Généreuse, elle s'offrait à mes appétits, se régalait de moi, rassurait mes peurs, déjouait mes attentes et surprenait mes sens. Elle ne m'apprit rien de particulier car nous n'étions pas à l'école, seulement en vacances dans un lit dont nous sortions à peine. De ces heures pleines de fraîcheur, je garde le souvenir d'une nudité exquise, d'une intimité joyeuse. Sacha faisait gaiement l'amour, les yeux grands ouverts, sans y mettre cette gravité qui donne parfois à ces instants une allure sacrificielle. Son enjouement n'était pas constant, sans quoi il eût été artificiel, mais il dominait son humeur, illuminait sa gourmandise. Camper sur le corps de cette tendre Slovène me donnait le sentiment de baguenauder dans un XVIIIe siècle français et enchanteur. Ces étreintes n'étaient pas l'occasion d'aviver nos malentendus ou d'en découdre avec des douleurs anciennes; il n'était question que de bonheur.

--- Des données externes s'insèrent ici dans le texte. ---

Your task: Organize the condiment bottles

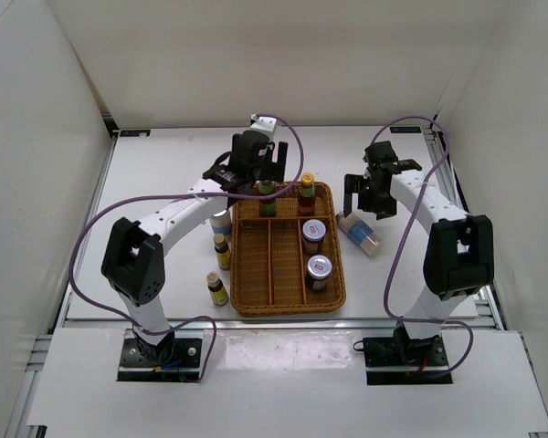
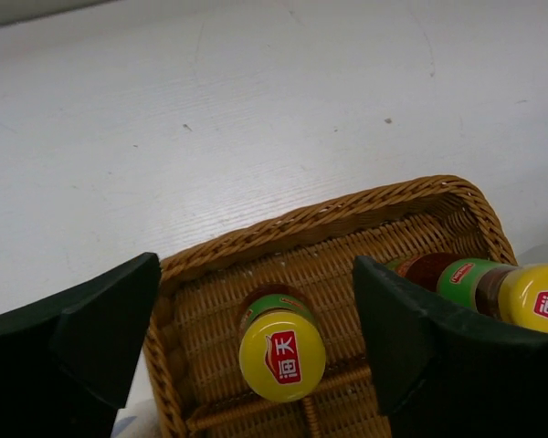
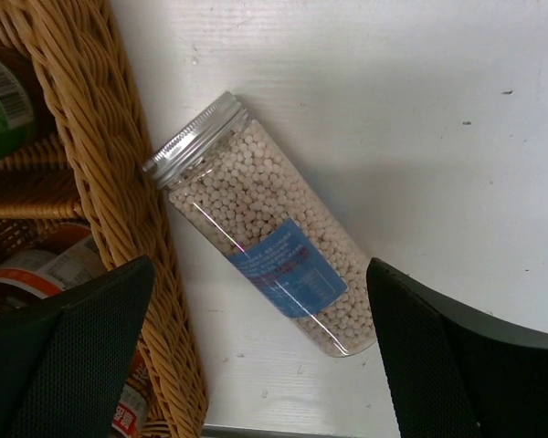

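I'm hovering the left gripper (image 2: 256, 324), spread, over the seemingly seated red-sauce bottle (image 2: 282, 354); the right gripper (image 3: 260, 328), spread, is framing the fallen cylinder (image 3: 265, 237).

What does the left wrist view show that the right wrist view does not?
Only the left wrist: a yellow-capped slim bottle upright at the far end of the wicker tray, between the fingers of the open left gripper, and a second yellow-capped bottle partly behind one finger. Only the right wrist: a white-blue cylinder lying on its side on the table, its silver lid by the tray's rim, under the open right gripper. Both: the tray and the white table.
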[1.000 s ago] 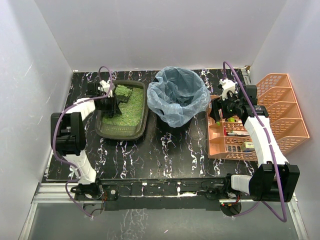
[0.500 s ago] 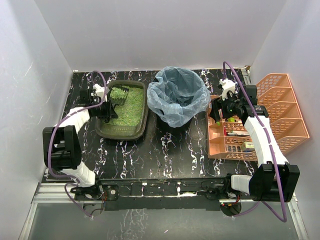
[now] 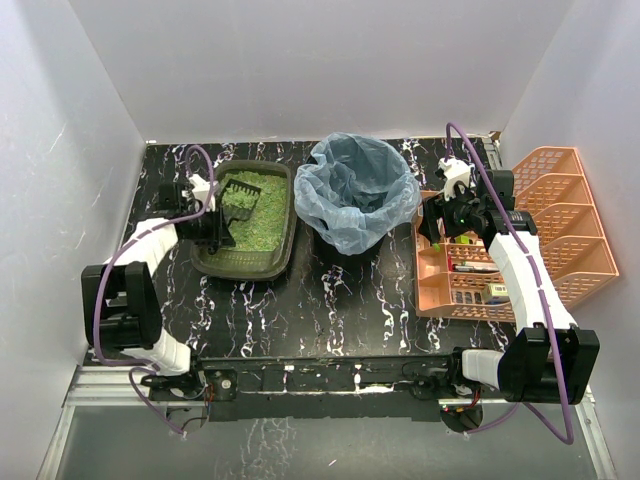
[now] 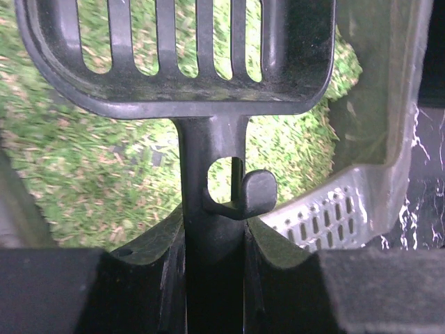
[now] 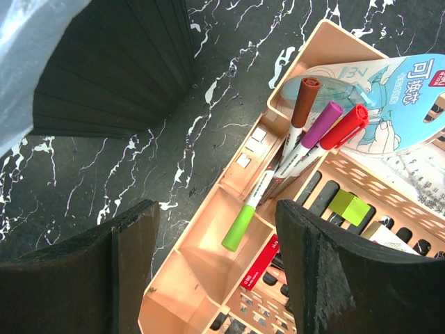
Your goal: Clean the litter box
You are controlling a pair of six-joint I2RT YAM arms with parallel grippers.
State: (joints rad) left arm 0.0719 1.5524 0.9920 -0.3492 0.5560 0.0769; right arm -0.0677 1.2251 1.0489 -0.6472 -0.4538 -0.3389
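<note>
State of left gripper (image 4: 212, 268): closed tight on the handle (image 4: 212, 209) of a dark slotted scoop (image 4: 188, 104), one finger (image 4: 139, 264) pressed against each side of the shaft. Scoop head held out ahead of the fingers, above the green litter (image 4: 76, 181), with litter visible through the slots. Contact between scoop head and litter: not determinable. Small hook (image 4: 252, 195) on the handle, just ahead of the fingertips.

Position of litter box (image 3: 240, 270): flat on the black marbled table (image 3: 330, 310), in the far left area, just beside the round bin (image 3: 335, 220) lined with a blue bag. In the overhead view, scoop (image 3: 240, 198) over the far half of the box, left gripper (image 3: 218, 225) over the left rim.

State of right gripper (image 5: 219, 229): jaws spread wide, nothing between them, nothing held. Positioned above the left edge of the orange organiser (image 5: 201, 209), well apart from the litter box, on the opposite side of the bin.

Seen past the right fingers (image 5: 132, 264):
- green-capped marker (image 5: 240, 229) lying in an organiser compartment
- brown-capped marker (image 5: 304, 97), purple-capped marker (image 5: 323, 118) and red-capped marker (image 5: 348, 125) leaning side by side beyond it
- dark bin wall (image 5: 118, 76) at the upper left of the wrist view
</note>
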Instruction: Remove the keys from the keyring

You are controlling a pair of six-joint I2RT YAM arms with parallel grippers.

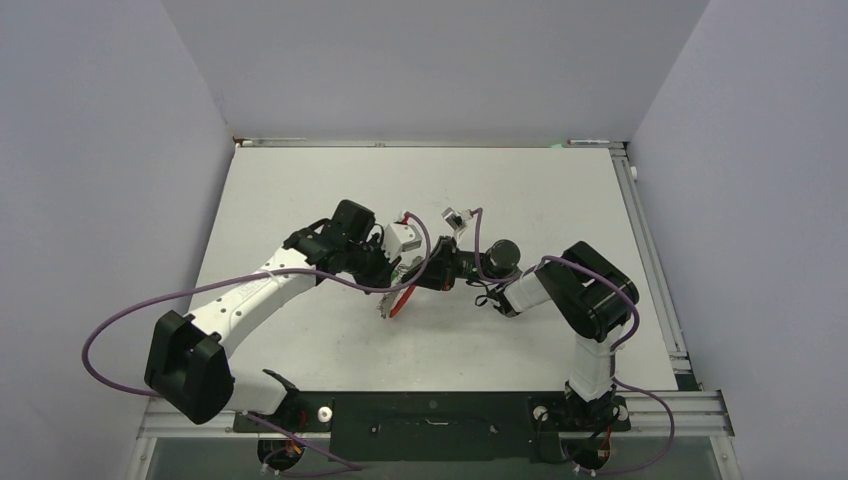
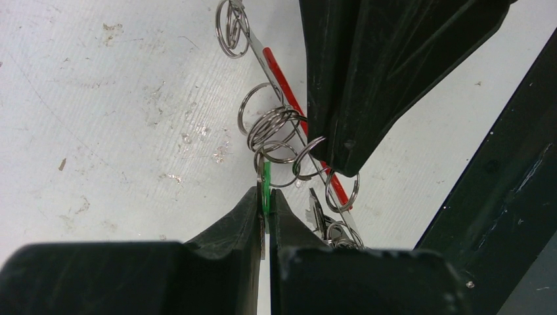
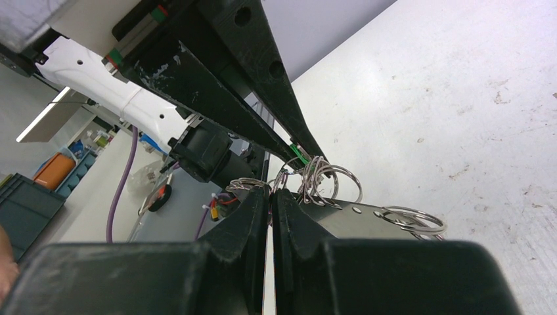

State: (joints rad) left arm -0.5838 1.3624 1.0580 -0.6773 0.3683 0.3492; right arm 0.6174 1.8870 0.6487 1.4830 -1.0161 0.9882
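Observation:
In the top view both arms meet at mid-table over the keyring (image 1: 402,298), whose red band shows, with the keys (image 1: 385,309) hanging below it. In the left wrist view my left gripper (image 2: 265,193) is shut on the green-headed key (image 2: 265,178). Its small split ring joins several others on the keyring (image 2: 284,85). More silvery keys (image 2: 320,215) hang beside my right finger. In the right wrist view my right gripper (image 3: 270,191) is shut on the keyring (image 3: 368,215). The left gripper's fingertips (image 3: 297,146) hold the green key just above it.
Several small split rings (image 2: 272,128) crowd the keyring between the two grippers. The white tabletop (image 1: 540,190) is walled at the back and sides. A metal rail (image 1: 650,250) runs along its right edge. Purple cables (image 1: 120,320) loop off the left arm.

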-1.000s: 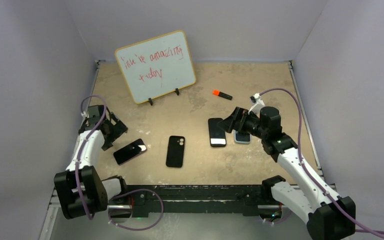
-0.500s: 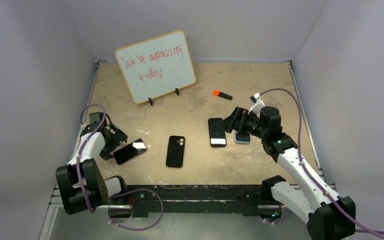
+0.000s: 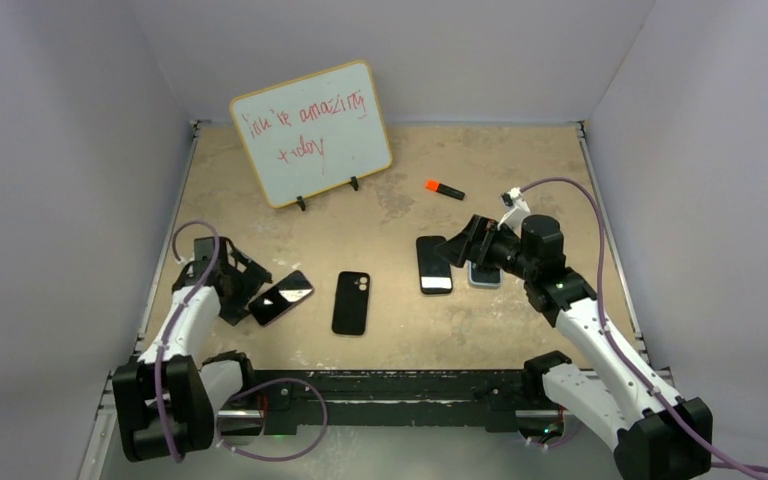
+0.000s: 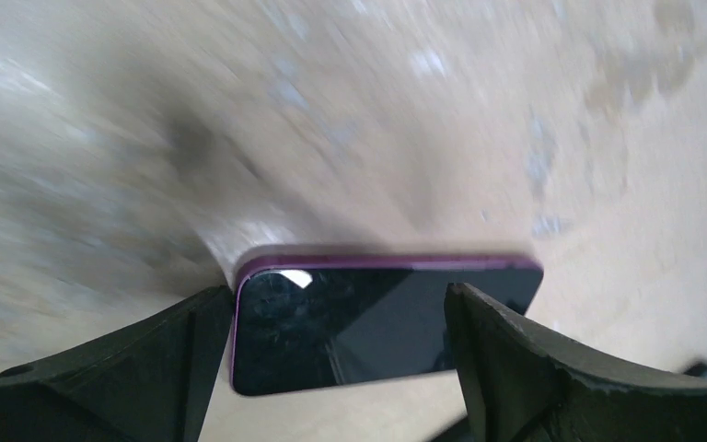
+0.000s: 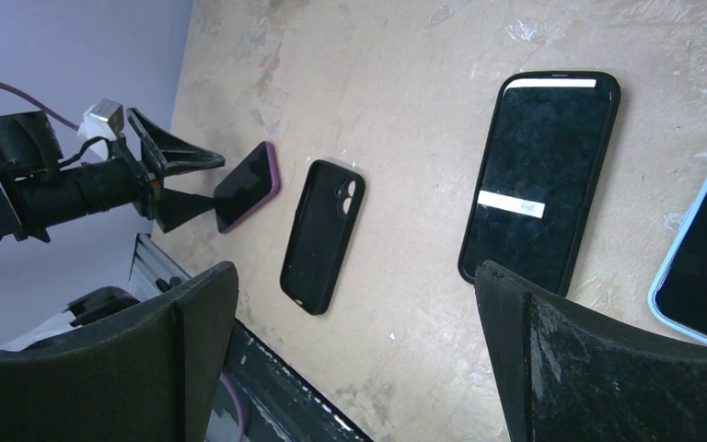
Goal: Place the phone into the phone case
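Containers first: one loose black case [image 3: 351,302] lies flat mid-table, camera cutout at the far end. No phone is in it; can't tell which face is up. The black phone [image 3: 434,264] to its right has a thick black rim around it, screen up, with a white stripe across the glass. The blue-edged phone [image 3: 484,277] is just right of that, partly hidden under the right arm.

Task phone: the purple-edged phone [image 3: 282,297] lies on the table [image 3: 390,340], left of the case and apart from it, screen up, turned at an angle.

Left pincer [image 3: 252,293] is spread wide and down at the table, one finger [image 4: 129,368] on each side of that phone's left end. The left finger looks right against the edge. The wrist view is blurred, so I can't confirm contact; no grip.

Right pincer [image 3: 457,250] is fully spread and holds nothing. It hangs above the two right-hand phones.

Count: 3 phones, 1 loose case, 1 whiteboard [image 3: 310,130] with red writing propped far left, 1 orange-capped marker [image 3: 445,188] far right of centre.
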You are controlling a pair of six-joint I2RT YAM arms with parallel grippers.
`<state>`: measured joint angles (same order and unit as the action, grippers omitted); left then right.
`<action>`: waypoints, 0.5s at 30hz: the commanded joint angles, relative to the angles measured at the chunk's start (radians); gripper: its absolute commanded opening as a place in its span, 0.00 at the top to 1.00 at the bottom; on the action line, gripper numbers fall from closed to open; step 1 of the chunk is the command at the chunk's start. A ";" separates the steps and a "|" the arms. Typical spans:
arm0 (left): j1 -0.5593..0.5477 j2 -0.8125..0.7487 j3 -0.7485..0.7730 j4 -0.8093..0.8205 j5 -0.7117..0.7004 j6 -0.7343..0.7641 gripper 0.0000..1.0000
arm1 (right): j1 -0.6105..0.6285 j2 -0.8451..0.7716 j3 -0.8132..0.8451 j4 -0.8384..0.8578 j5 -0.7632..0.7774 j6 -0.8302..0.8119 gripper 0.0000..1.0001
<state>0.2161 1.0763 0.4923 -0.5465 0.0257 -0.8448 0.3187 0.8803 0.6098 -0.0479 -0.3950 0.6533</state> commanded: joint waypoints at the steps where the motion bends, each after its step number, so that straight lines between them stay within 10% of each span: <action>1: -0.164 -0.045 -0.054 -0.051 0.079 -0.210 0.11 | -0.001 -0.044 -0.024 0.017 -0.023 0.011 0.01; 15: -0.524 -0.012 0.149 -0.134 -0.119 -0.229 0.11 | -0.001 -0.038 -0.017 0.006 -0.012 0.026 0.01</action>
<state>-0.2813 1.0443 0.5110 -0.6407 0.0181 -1.1572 0.3187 0.8505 0.5903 -0.0494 -0.3965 0.6701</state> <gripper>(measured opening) 0.891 0.987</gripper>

Mais les accords les plus parfaits n'ont qu'un temps. Sacha dut rentrer sur les rives de l'Adriatique; ses études reprenaient leur cours. La mort dans le cœur, je la raccompagnai au train de nuit pour la Yougoslavie, gare de Lyon, en compagnie de John. Sur le quai, je l'embrassai, avec l'horrible pressentiment que Tito lui-même empêcherait que nous puissions nous revoir. Quand la rame s'ébranla, une envie irraisonnée me rendit comme fou. Je sautai soudain dans le train, sans argent ni passeport, pour la suivre, et l'aimer sans mesure derrière le rideau de fer. Que se passa-t-il ensuite? Je ne le compris qu'après.

Je reçus un coup violent dans la mâchoire et, sonné, fus précipité sur le quai. C'était John qui avait à son tour sauté sur le marchepied et m'avait collé un marron pour que je ne me débatte pas. Puis il m'avait jeté sur le sol parisien en sautant également, à l'instant où les portes se fermaient. En se relevant sur le quai, l'Anglais me toisa avec un mépris total, consterné que j'eusse pu perdre à ce point la tête pour une fille. En guise d'explication, il me lança alors avec condescendance:

– Ce que tu peux être français…

Et il s'éloigna en défroissant la veste de son collège. C'est ainsi que je crus perdre mon premier amour, en gare de Lyon.